What women don't talk about: The gender divide

‘Yes we all have jobs, but how many of us are still expected to do everything else, and are those jobs well paid?’

Whether it’s a family issue, a health concern or a career crisis, women are experts at brushing off all manner of worries with two little words: ‘I’m fine’.
So NEXT deputy editor Emma Clifton invited a group of women to gather for lunch, laughter and candid chatter on the sort of topics we all think about but often sweep aside.
Over rose and platters at a central Auckland restaurant, NEXT writers Nicky Pellegrino, Kylie Bailey, Deborah Hill Cone and lifestyle coach Sarah Laurie covered everything from social media and parenting pressures, to navigating menopause and negotiating a pay rise.
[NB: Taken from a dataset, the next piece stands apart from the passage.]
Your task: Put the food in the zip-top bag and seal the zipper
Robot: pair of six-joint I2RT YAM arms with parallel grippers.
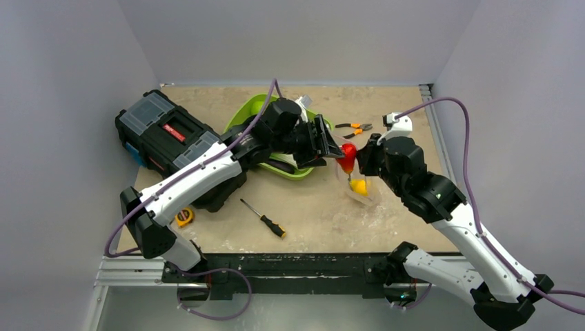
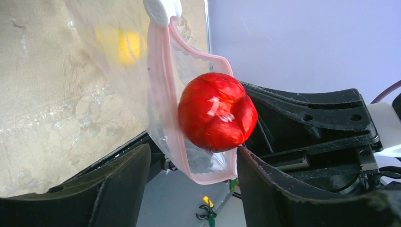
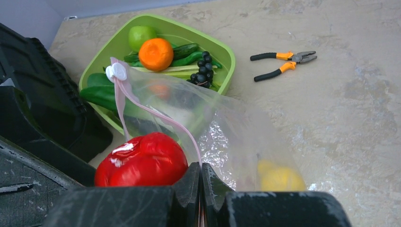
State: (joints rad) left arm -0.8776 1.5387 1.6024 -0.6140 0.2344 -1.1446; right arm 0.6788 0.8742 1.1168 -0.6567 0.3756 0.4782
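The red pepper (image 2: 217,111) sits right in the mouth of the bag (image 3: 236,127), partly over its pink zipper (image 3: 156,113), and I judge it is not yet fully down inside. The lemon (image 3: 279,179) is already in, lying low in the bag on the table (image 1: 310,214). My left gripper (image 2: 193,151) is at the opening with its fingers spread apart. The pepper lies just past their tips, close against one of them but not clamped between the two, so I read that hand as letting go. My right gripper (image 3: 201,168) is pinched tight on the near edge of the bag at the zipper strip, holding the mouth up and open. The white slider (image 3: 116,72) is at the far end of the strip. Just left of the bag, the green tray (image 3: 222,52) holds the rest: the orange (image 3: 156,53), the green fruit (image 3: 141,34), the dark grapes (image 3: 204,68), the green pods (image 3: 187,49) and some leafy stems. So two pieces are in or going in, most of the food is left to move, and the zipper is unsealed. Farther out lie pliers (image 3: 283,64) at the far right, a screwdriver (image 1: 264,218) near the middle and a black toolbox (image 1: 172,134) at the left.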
While the opinions sometimes differed, the consensus was the same: these are issues all modern women face, and usually keep to ourselves – but we shouldn’t be afraid of starting a conversation.
Today, we talk about...the gender divide
Emma: Do you think it’s harder to be a woman in this generation?
Nicky: I think it’s harder because I think feminism has only partly worked. I think it’s stalled slightly. Although, seeing all those women in Washington and having that dialogue happening again, I wonder if it might restart because of that. Maybe the upside of Trump is people will galvanise. I feel as though, yes we all have jobs, but how many of us are still expected to do everything else, and are those jobs well paid? And are we still supposed to be teetering in our high heels?
Deborah: Can I put in a word for men? I think men get a terrible deal actually.
Nicky: (to Deborah) No they don’t!
Deborah: I think they do. I have a son so I’m very aware of what messages he’s getting. As a man, you’re still supposed to be tough, you’re supposed to be really successful, you’re not really allowed to show your feelings at all. I think men have a terribly hard time, and I worry for boys growing up.
Sarah: I once saw a family at the airport saying goodbye; the father hugged his little girls and when the son reached out to get his hug, the dad shook his hand. It broke my heart. He would have only been about six.
Nicky: But to succeed, women have had to become more like men.
Deborah: That’s not good either, I agree with you.
Kylie: It’s true, being a woman in business or to climb that ladder, you very much have to put on a testosterone suit with a pair of heels. And how is that working out for us?
Emma: Are men also discouraged from showing vulnerability?
Nicky: I think nobody’s meant to be vulnerable. I don’t think it’s acceptable for women to be vulnerable either.
Kylie: As a society, we don’t hold that as a value, do we?
Deborah: Our society now values independence. If you go back 4.4 million years, it was the opposite. We needed each other, we needed our family. These days you get approval for being totally independent – it’s like ‘look at you, you’re so independent.’ Our society has changed so much in the past 50 years, we’re not really made for the world we live in now.
Nicky: I think you can find a man who enjoys your independence, but he won’t necessarily be the same man who enjoys your vulnerability! My husband likes that I’m independent and have my own life, but he doesn’t like it when I break, in any way shape or form. He doesn’t deal with it – he needs me to be that person he thinks I am.
Sarah: My husband struggles when I’m not coping. It’s like he just wants to stick his head in the sand and then peep out and say ‘are you okay now?’ One of the things women are supposedly good at, whether this is a good thing or not, is that we endure. Men are physically strong, women have endurance. We just never stop, it’s always go go go.